J: Rangakaiannya itu diawali dari penyiapan uma lige dengan bunag telur yang terdiri

dari 99 tangkai yang melambangkan asma’ul husnah, kemudian dipersiapkan dari

kampong melayu dibawah pimpinan penghulu melayu membawa kitab suci al-

Qur’an, sirih pinang, bunga telur dan penari lenggo, baik lenggo mbojo mapun

lenggo melayu menuju keistana Bima. Iring-iringan itu didahului dengan

pasukan-pasukan berkuda kerajaan Bima (jara sara’u dan jara Wera), keudian

lascar kesultanan uma lige, baru setelah itu keluarga-keluarga penghulu Melayu

itu. Diatas uma lige itu penguhu di apit oleh penari lenggo. Setelah tiba di istana

Bima di sambut oleh para pembesar-pembesar kerajaan dan sultan lalu

diserahkanlah kitab suci al-Qur’an, sirih pinang dan Bungan telur. Setelah

penyerahan itu atraksi kesenian dan pembagian bunga telur. Perjalan dari

kampung Melayu ke istana memakan waktu sekatar 1 jam, karena uma lige

sangant berat. Biasanya mulai jam 7 pagi sampai jam 8, karena prosesinya mulai

pada jam 8 pagi di halaman kesultanan Bima.

T: Apa fungsi hanta ua pua terhadap perkembangan Islam di Bima?
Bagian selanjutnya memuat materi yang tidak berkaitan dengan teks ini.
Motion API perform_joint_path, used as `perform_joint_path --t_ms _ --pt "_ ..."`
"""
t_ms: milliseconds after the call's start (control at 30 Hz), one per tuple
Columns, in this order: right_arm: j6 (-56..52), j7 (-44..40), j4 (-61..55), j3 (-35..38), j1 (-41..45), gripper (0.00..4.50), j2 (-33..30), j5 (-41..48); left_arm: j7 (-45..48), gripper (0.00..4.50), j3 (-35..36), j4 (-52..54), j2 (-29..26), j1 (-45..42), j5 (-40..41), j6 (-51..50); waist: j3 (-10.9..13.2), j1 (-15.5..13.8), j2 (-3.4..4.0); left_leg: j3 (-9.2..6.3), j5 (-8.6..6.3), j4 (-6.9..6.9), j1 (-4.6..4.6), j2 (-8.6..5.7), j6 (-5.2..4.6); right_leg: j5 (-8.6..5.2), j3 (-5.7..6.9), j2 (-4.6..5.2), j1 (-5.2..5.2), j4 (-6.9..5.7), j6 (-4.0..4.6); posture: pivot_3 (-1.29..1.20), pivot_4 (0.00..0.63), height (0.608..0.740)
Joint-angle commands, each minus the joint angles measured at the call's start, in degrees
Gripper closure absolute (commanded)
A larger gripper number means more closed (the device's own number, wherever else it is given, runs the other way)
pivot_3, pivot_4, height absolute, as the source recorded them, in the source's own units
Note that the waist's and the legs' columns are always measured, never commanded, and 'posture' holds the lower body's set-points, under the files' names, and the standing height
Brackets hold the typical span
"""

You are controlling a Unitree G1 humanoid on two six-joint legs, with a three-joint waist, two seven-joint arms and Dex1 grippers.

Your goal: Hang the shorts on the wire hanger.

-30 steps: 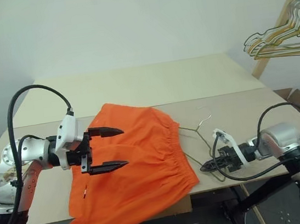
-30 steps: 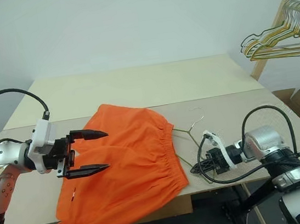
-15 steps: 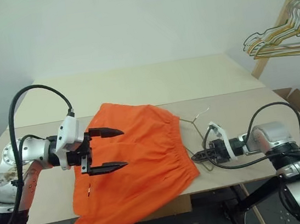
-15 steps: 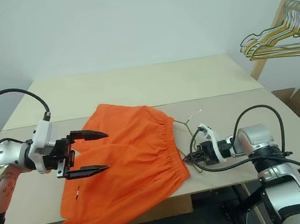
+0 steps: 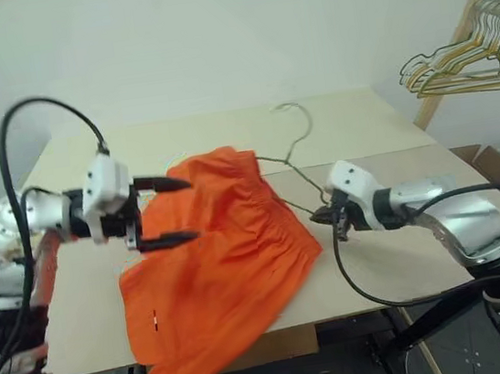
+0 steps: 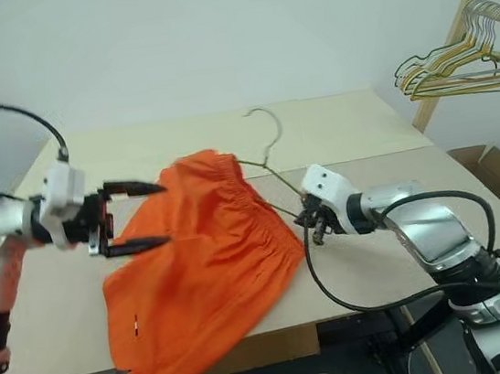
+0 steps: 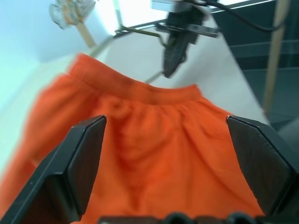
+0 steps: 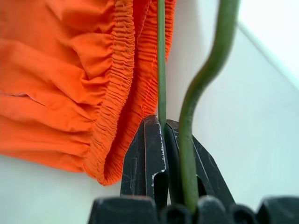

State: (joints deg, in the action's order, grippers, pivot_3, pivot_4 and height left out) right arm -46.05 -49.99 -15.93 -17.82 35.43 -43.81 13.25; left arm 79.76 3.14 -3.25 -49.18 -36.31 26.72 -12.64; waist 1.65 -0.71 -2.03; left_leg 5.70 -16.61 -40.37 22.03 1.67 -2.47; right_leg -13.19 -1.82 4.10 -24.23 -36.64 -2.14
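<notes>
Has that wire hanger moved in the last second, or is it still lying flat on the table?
Yes. The hanger was flat by the table's front edge; now the right gripper holds it tilted up, its hook against the far tabletop.

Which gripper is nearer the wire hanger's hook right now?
Right. The right gripper is shut on the wire hanger, whose hook rises above it. The left gripper hangs open over the far side of the shorts.

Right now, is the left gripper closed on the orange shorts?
No: the left gripper hangs wide open above the orange shorts, with its two black fingers spread apart and no fabric between them.
</notes>
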Motion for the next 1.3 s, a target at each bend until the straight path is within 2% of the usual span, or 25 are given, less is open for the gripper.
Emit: perform_joint_path --t_ms 33,367,467,600,733,1100,1300 --pt "2.9 -2.7 -1.9 -3.5 3.7 4.50 -0.9 -3.3 1.2 0.04 -0.9 -6.9 0.6 -7.1 -3.0 4.3 0.0 0.3 0.00 0.07 0.00 0.00 0.06 0.01 0.00 0.00 0.03 -0.01 -0.03 0.04 0.00 0.01 0.000 0.740" --pt "4.4 -9.3 2.2 -9.4 11.1 4.50 -0.7 -8.8 12.1 0.04 -12.3 -21.7 1.4 -15.7 -15.0 17.9 0.0 1.7 0.00 0.30 0.00 -0.07 0.13 0.03 0.00 -0.01 0.07 -0.01 -0.09 0.01 0.00 0.00 0.000 0.740" --pt "4.6 -11.2 2.7 -10.2 12.4 4.50 -1.0 -9.8 12.7 0.04 -15.8 -24.1 1.2 -16.5 -16.8 20.5 0.0 1.8 0.01 0.32 0.00 -0.07 0.14 0.04 -0.01 -0.02 0.06 -0.01 -0.13 -0.03 0.01 0.00 0.000 0.740" --pt "4.7 -13.3 2.4 -10.5 13.0 4.50 -1.1 -10.8 10.0 0.04 -18.3 -29.9 3.5 -18.3 -23.7 25.8 0.0 1.8 0.01 0.32 -0.01 -0.08 0.18 0.05 -0.01 -0.02 0.06 0.00 -0.17 -0.04 0.01 -0.01 0.000 0.740" --pt "4.5 -14.2 2.4 -10.3 13.3 4.50 -0.6 -11.7 9.3 0.94 -18.9 -34.0 5.3 -19.8 -26.4 28.8 0.0 1.7 0.01 0.30 -0.03 -0.22 0.27 0.06 -0.04 -0.02 0.13 0.02 -0.18 -0.06 0.01 -0.02 0.000 0.740" --pt "2.3 -16.2 2.5 -9.5 14.9 4.50 0.0 -11.8 10.8 4.46 -18.5 -37.6 7.6 -21.0 -27.0 31.1 0.0 2.2 0.01 0.28 -0.05 -0.32 0.31 0.09 -0.09 -0.02 0.16 0.03 -0.21 -0.12 0.01 -0.03 0.000 0.740" --pt "2.7 -17.6 2.0 -8.3 15.0 4.50 0.1 -10.5 12.0 4.49 -17.8 -37.3 8.1 -21.1 -26.0 29.5 0.0 2.8 0.01 0.23 -0.05 -0.35 0.36 0.07 -0.09 -0.02 0.21 0.07 -0.21 -0.12 0.00 -0.03 0.000 0.740"
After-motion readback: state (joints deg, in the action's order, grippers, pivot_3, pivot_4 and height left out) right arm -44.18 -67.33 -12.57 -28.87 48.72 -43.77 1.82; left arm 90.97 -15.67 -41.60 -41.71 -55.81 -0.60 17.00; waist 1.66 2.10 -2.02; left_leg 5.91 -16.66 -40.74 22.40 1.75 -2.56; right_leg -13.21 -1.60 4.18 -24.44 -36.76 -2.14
J: Hanta ua pua menjadi salah satu media penyebaran Islam di Bima pada periode-

periode awal masuknya Islam di Bima meskipun perayaan hanta ua pua

dilaksanakan pada masa kepemimpinan Sultan Bima yang ke II Abdul Khair

Sirajudddin, masa kepemimpinannya 1640-1682 dan seitu ditetapkan oleh

kesultanan Bima sebagai perayaan hari besar yang dikenal dengan rawi na’e

matolu kali samba’a, perayaan yang dilakukan 3 kali setahun yaitu Idul Fitri, Idul

Adha, dan Hanta Ua Pua. Itu menjadi sebuah remember of iven, karena yang

dinamakan wura molu atau Hanta Ua Pua penjadi perayaan besar-besaran

selama sehari semalam. Kitab suci al-Qur’an dibawa oleh penghulu Melayu

untuk diberikan ke Sultan untuk disyarkan. Adapun pernak-pernik uma lige,

bunga telur dan lain-lain itu adalah prosesi budaya yang mengiringi pengantaran

kitab suci al-Qur’an itu di kampung Melayu. Kampung Melayu itu tanah

kesultanan Bima.

T: Nilai-nilai apa saja yang terkandung dalam Hanta Ua Pua?

J: Yang pertama Syar Islam, kemudian nilai-nilai budaya, bersamaan gotong royong

dan juga saling menghargai satu sama lain antara ulama dan umara atau

pemimpin dan ulama sebagai pemimpin dan penasehat para sultan pada masa itu.

Nilai sosialnya masyarakat digerakan dan tergerak untuk menyiapkan segala

sesutau dalam rangka perayaan Hanta Ua Pua itu, karena sebelum prosesi itu ada

prosesi awal berupa pertunjukan-pertunjukan kesenian, zikir-zikir, dihalaman

sera suba (lapangan merdeka). Kemudian memasuki prosesi inti dan ada

pengantaran sirih pinang dan kitab suci al-Qur’an.